Re: gmail+imap+smtp (oauth2)

[Tim Cross]

Tomas Hlavaty <tom@logand.com> writes:

> On Tue 10 May 2022 at 17:51, Tim Cross <theophilusx@gmail.com> wrote:
>> Tomas Hlavaty <tom@logand.com> writes:
>>> When a school/university demands gmail account
>>> and google locks me out of my gmail account,
>>> what happens?
>>
>> When a school/university makes a decision to use Google as their email
>> provider, it isn't 'normal' google - it is your school/university's
>> email, essentially hosted by google. As such, your institution controls
>> access, not google. Google just provides the service to your
>> school/university. Often, the setup involves integration with your
>> school/university IAM system i.e. your 'identity' (your username) is
>> managed by the school/university. This integration makes it easier for
>> existing school/university workflows to continue i.e. onboarding of new
>> students/staff, removal of accounts when students/staff leave etc. It
>> also makes integration with other services, such as on-line LMS (Moodle,
>> Blackboard etc) easier as there is just one 'meta directory' of all
>> accounts. This is where oauth2 shows its strengths. Your institituion
>> essentially becomes a identity provider which Google trusts. When you
>> request authorisation credentials, they are provided by your
>> institutions IAM system. Your client then submits those authorisation
>> credentials to get an access token from Google which you then submit to
>> the Google service you want to access (i.e. email).
>
> thank you for the explanation
>
> who is in charge of giving out oauth2 client_id?
> does it mean that the university gives out client_id?
>
> is it still google who gives out application id
> (the google specific and required additional parameter for the oauth2 client?)
>

It really depends on exactly how the integration has been configured.
However, the typical model is that your institution would provide the
client authorisation credentials i.e. your institution will say if you
are or are not a valid user and what resources your permitted to access.
This will typically happen with Google acting as a sort of proxy. The
process will go something like 

1. You connect to a login service. This could be a service provided by
Google or one provided by your institution. If it is one provided by
Google, you will login with something like
username@your.institution.edu. Google will then pass the information you
provide in the login (minimum of username and password, but possibly
(likely) a 2FA token as well) to your institutions IAM system. Your
institution will verify the user, password and any additional
information and if all passes, returns an authorisation token to google,
who in turn return it to you. Your client then presents the autorisation
token to Google who then gives you an access token (possibly including a
refresh token). Your client then presents the access token to get access
to whatever service you wanted (i.e. email) and your client does what it
needs to do. In a sense, this is very similar to those web sites which
say "Login wiht Facebook. Github, Google, whatever. The site your trying
to access really just proxies the initial verification process, passing
the details you enter on to the respective ID provider who does the
actual validation. 

So, your institutions IAM system is responsible for the initial
assessment to determine if the client request is permitted. Your
institution could require any number of IDs, really up to them. In this
scenario, it is unlikely they will do application vetting and provide
application IDs, so they would not be required. They could however,
require a different ID - for example, student number. This is the key
point about oauth2 - it isn't prescriptive about exactly what is
involved in the client approval cycle. The oauth2 specification just
mapps out the authorisation workflow, not the speicifics of what
information is passed in the requests/responses - for oaht2, these are
just payloads. 

In the case of Google, they want to be able to control 'classes' of
applications. For them, they want protection against a vulnerable
application being used to compromise large numbers of thier users. For
example, a new email client in the play store which has been approved
and given an application ID. Later, a major security hole is found in
that applicaiton. If it is severe enough, google might suspend the
application ID associated with that application to prevent further
exploits until the application is patched. 
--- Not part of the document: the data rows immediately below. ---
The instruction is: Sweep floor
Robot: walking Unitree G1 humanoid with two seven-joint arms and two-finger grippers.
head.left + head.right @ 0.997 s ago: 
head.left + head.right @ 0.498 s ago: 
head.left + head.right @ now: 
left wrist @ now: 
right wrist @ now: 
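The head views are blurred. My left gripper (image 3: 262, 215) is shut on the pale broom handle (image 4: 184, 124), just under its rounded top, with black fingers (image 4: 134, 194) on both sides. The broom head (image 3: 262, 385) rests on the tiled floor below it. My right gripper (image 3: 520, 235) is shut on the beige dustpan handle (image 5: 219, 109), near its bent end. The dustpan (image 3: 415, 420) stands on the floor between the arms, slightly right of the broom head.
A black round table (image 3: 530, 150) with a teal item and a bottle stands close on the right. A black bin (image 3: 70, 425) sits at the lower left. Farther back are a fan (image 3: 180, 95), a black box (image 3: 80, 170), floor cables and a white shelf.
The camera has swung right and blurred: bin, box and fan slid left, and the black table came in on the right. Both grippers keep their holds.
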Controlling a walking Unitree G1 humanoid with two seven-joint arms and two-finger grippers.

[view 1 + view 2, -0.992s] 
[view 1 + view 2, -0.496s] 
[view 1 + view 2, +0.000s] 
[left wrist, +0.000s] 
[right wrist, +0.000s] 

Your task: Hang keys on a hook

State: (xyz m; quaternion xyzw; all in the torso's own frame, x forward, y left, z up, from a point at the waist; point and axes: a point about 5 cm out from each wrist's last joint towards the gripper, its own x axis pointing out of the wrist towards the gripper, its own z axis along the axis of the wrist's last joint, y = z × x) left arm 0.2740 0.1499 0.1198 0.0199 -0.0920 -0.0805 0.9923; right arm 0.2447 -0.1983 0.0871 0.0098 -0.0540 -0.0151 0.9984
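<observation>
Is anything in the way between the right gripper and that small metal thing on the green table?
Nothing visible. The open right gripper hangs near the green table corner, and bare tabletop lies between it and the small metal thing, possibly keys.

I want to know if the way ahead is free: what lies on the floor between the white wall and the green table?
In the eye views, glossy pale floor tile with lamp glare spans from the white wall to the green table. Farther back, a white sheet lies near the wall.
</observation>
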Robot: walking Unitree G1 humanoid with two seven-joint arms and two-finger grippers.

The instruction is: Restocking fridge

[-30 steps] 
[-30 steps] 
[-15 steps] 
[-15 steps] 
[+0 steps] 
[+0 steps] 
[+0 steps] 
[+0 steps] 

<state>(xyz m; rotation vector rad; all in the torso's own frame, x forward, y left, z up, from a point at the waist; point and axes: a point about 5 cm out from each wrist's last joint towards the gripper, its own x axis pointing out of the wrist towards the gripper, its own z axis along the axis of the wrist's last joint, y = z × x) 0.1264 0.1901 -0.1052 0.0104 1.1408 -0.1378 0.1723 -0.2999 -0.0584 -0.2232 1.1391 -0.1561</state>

Note that what I've outlined is at a very high level. It is based on a
number of projects I have worked on integrating systems with various
services and identity management systems. As usual, the devil is in the
details. Where oauth2 helps is that it standardises the workflow and
communication processes. It avoids going into details about the lower
level specifics (crypto algorithms, credential attributes, etc). It
focuses on defining the parties involved and the way data flows between
those parties and to some extent, the http headers and/or web form
encoding. All the non-free javascript involved with Google has nothing
to do with oauth2 - that is all just UI stuff google uses on it web
login page i.e. is just the Google specific web page interface. I
suspect (but have not verified) that Google probably provides an API
interface where the data could be sent directly, bypassing the Google UI
page, simply by generating the correctly formatted form data and posting
it to the correct URL (which would require an applicaiton ID). My guess
is this is how other applications (like thunderbird) work. I have heard
of a number of people who have registered themselves as developers with
Google so that they can get a developer ID, which you can use as an
application ID, in order to craft their own process. Only problem with
this is that it requires registering with Google and requires greater
technical understanding than most average users have/want.